Nor do we agree with the father's assertion that Family Ct Act § 1039-b (b) (6) unconstitutionally distinguishes between individuals whose parental rights were involuntarily terminated and those who voluntarily surrendered those rights.[FN2] An involuntary termination of [*3]parental rights stems from a showing by a social services agency that one or more enumerated circumstances demonstrate a parent's inability to "provide a normal family home for [his or her] child" and that further placement in foster care is inappropriate (Social Services Law § 384-b [1] [a] [iv]; see Social Services Law § 384-b [3] [g]; [4]; Matter of Ricky Ralph M., 56 NY2d 77, 84-85 [1982]). It accordingly leads to an adoption that will "relieve[ ] the biological parent 'of all parental duties toward and of all responsibilities for' the adoptive child over whom the parent 'shall have no rights' " (Matter of Gregory B., 74 NY2d 77, 91 [1989], quoting Domestic Relations Law § 117 [1] [a]; see Santosky v Kramer, 455 US 745, 767 [1982]; Matter of Ricky Ralph M., 56 NY2d at 80; Matter of Shane J. v Cortland County Dept. of Social Servs., 305 AD2d 751, 751 [2003]). In contrast, a voluntary surrender may involve ongoing contacts between the biological parent and child, reflecting a valid "policy judgment that . . . posttermination contact" is appropriate in that context (Matter of Hailey ZZ. [Ricky ZZ.], 19 NY3d 422, 435 n 8 [2012]; see Matter of Jacob, 86 NY2d 651, 666-667 [1995]; Matter of Rita VV., 209 AD2d 866, 868-869 [1994], lv denied 85 NY2d 811 [1995]). Given this distinction, Family Ct Act § 1039-b (b) (6) is appropriately limited to individuals whose rights to further contact with their other children have indisputably been terminated.

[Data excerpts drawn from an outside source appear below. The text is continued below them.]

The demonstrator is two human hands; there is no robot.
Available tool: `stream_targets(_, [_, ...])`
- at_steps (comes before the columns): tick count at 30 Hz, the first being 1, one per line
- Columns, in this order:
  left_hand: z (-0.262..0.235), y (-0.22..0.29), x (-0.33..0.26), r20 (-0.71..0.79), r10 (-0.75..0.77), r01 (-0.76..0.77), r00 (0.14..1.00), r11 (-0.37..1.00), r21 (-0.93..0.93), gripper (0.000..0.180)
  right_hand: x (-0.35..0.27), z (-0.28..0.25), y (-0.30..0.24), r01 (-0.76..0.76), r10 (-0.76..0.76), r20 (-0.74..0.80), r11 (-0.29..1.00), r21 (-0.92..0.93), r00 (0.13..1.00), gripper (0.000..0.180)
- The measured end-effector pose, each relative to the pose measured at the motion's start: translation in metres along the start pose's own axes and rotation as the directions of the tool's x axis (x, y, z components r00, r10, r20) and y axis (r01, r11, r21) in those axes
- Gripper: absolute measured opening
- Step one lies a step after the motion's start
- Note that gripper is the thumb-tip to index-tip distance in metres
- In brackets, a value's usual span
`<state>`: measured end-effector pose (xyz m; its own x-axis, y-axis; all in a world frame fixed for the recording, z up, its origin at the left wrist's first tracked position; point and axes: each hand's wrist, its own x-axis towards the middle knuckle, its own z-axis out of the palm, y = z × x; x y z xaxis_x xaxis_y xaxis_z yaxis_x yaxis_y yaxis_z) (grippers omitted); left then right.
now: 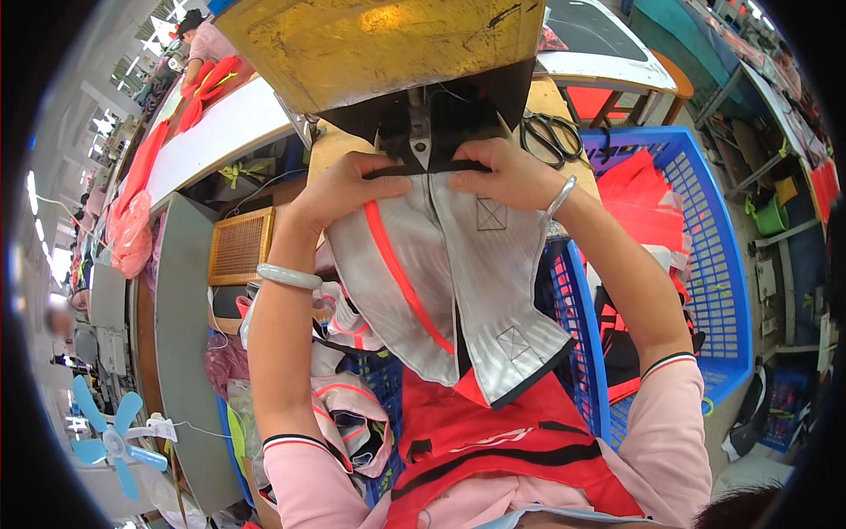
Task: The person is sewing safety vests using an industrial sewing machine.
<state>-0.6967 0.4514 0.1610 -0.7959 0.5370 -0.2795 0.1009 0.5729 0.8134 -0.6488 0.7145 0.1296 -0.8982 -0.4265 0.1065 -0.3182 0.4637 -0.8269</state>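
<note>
A silver-grey sewn fabric piece point(502, 273) with a bright red stripe, crossed-box stitching and black edging hangs down in front of me. My left hand point(344, 187) pinches its black top edge between thumb and fingers. On the other side of the middle seam, my right hand point(513, 176) grips the same edge, so the band is stretched between both hands. Just above it is the metal tip point(421, 148) of a machine with a worn yellow cover point(379, 53). The fingertips beneath the fabric are hidden, and the machine's inside is dark.
Black-handled scissors point(551, 141) lie on the wooden tabletop right of the machine. A blue plastic basket point(724, 273) with red fabric pieces point(639, 198) stands at my right. More sewn pieces point(352, 406) are heaped at my left, near a blue fan point(115, 443). A co-worker point(207, 42) bends over a table far left.
</note>
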Motion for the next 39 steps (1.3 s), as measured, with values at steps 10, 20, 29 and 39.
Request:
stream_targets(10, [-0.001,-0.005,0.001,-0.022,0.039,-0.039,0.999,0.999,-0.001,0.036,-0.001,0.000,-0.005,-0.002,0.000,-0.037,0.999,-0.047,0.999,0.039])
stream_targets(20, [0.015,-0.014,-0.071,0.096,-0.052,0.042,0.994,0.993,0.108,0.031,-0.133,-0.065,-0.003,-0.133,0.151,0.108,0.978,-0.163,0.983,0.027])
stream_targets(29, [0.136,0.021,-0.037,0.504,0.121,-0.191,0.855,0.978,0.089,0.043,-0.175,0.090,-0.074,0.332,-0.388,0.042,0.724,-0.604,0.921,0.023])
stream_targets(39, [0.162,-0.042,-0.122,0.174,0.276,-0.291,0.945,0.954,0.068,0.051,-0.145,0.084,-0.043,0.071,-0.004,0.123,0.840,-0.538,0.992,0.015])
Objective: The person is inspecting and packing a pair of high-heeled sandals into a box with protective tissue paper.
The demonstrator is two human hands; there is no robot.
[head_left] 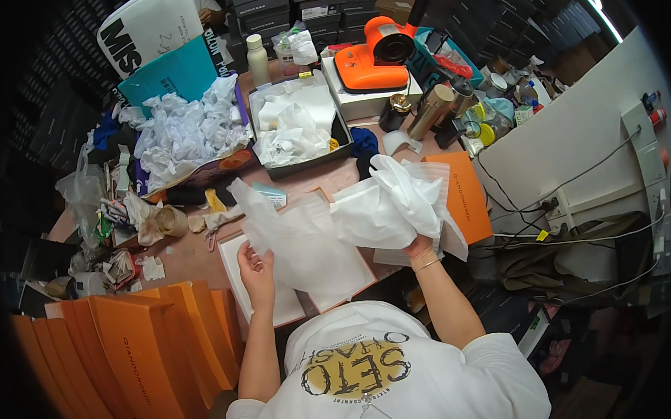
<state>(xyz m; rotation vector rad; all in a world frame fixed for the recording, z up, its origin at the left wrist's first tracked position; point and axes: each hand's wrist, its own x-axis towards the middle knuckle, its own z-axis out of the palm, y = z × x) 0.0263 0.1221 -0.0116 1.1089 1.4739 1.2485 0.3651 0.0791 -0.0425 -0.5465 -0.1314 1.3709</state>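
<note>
My left hand (256, 277) has its fingers curled at the edge of a translucent white wrapping sheet (307, 244), seeming to pinch it. One end of that sheet rises beyond the hand; the rest spreads over an open shallow box (280, 306) with a white inside and orange edges. My right hand (420, 249) grips a loose bundle of white tissue paper (394, 207) from below, with most fingers hidden by the paper. What the bundle wraps, if anything, does not show. Just right of it lies an orange box (464, 197), partly covered by the paper.
Tall orange boxes (152, 356) stand at my left. Farther back are a bin of crumpled tissue (192, 129), a dark box lid with paper (296, 126), an orange machine (375, 60) on a white box and a metal flask (430, 110). Cables (528, 210) hang at the right.
</note>
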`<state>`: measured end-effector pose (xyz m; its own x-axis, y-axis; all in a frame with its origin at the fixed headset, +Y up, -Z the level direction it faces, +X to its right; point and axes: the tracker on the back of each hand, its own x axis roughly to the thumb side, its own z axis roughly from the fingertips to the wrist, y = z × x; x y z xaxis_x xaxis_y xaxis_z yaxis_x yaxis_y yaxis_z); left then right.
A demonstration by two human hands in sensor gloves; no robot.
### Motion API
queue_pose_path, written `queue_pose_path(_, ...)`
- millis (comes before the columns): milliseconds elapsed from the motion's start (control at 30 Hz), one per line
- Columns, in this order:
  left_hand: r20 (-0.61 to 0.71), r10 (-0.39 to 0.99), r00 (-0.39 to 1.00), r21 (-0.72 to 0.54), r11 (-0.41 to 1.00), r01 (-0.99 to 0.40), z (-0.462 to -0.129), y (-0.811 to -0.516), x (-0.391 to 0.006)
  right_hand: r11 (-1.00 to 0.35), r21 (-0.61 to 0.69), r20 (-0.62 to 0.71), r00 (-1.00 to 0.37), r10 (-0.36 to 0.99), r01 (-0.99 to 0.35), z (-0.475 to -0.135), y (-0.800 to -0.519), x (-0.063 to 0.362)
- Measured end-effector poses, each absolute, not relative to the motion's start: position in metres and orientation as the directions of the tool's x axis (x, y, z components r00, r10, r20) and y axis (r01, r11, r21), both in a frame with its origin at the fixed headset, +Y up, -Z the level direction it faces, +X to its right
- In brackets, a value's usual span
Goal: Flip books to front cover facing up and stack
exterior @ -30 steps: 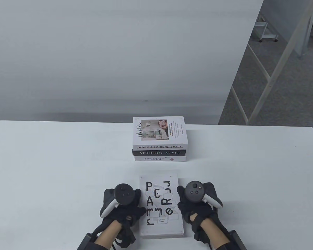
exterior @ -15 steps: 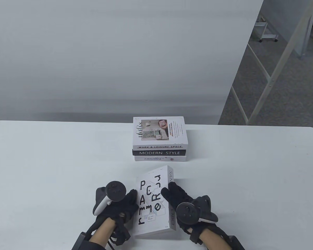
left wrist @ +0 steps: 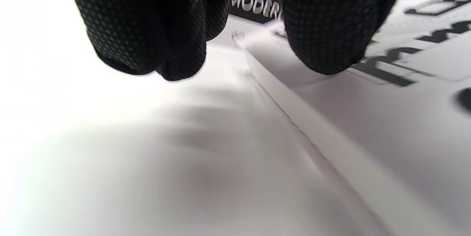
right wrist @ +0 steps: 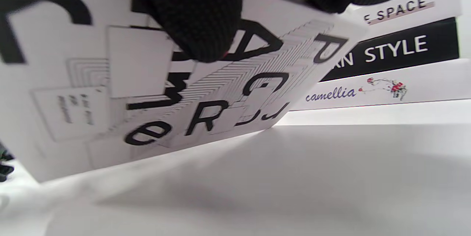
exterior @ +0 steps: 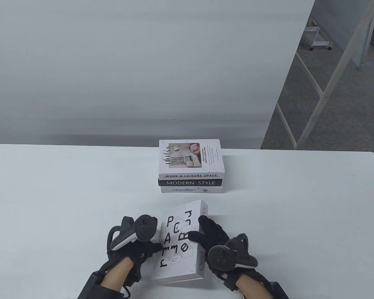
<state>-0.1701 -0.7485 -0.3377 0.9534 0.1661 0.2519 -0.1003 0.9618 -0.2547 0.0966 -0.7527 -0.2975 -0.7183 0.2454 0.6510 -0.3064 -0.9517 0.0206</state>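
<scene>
Table view, from the left: the left hand [exterior: 134,246] rests beside the lettered book [exterior: 179,243], its thumb pressing the cover's left part while the other fingers [left wrist: 147,34] hang bunched beside the book's left edge. This book tilts, right side raised off the white table [exterior: 50,202]. The right hand [exterior: 219,246] grips that raised spine edge, thumb on the cover. Behind stands a three-book stack [exterior: 190,166].
</scene>
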Motion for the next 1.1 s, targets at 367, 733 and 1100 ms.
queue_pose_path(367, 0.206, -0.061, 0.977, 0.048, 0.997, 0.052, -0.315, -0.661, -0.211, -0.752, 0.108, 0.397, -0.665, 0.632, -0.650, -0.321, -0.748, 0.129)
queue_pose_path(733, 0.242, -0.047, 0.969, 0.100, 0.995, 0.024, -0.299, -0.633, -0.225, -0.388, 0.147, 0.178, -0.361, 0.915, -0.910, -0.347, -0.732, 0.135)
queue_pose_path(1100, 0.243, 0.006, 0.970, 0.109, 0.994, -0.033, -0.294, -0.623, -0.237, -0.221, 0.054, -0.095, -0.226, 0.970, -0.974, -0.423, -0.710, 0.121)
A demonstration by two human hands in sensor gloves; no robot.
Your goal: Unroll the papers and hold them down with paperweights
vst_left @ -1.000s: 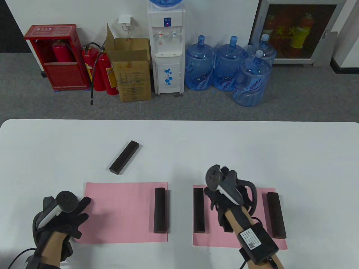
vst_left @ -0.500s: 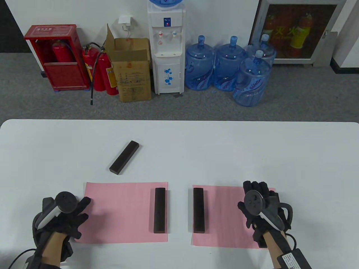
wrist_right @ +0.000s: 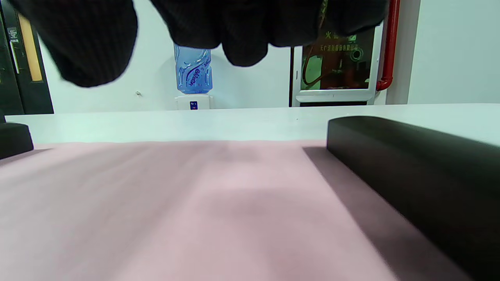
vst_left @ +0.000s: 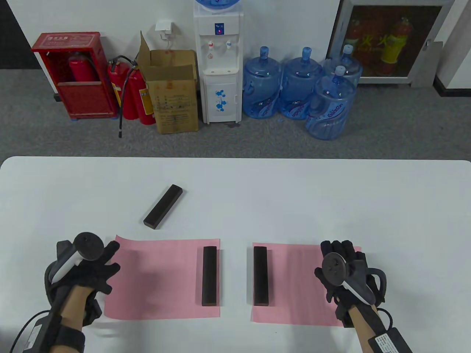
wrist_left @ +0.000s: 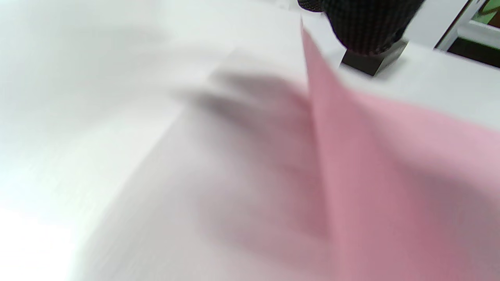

The father also challenges the procedures employed by Family Ct Act § 1039-b in various respects but, in that regard, the Court of Appeals has already determined that those procedures do not offend principles of due process (see Matter of Marino S., 100 NY2d at 371). The record demonstrates, in any case, that the father's parental rights had been involuntarily terminated with regard to Jayden's half siblings and that he had not successfully availed himself of services offered in connection with this proceeding. Thus, the procedures employed by Family Court in this proceeding were adequate (see Family Ct Act § 1039-b [b] [6]; Matter of Dakota Y. [Robert Y.], 97 AD3d 858, 859-860 [2012], lv denied 20 NY3d 852 [2012]; Matter of Harmony P. v Christopher Q., 95 AD3d 1608, 1608-1609 [2012]).
Rose, Stein and Egan Jr., JJ., concur. Ordered that the order is affirmed, without costs.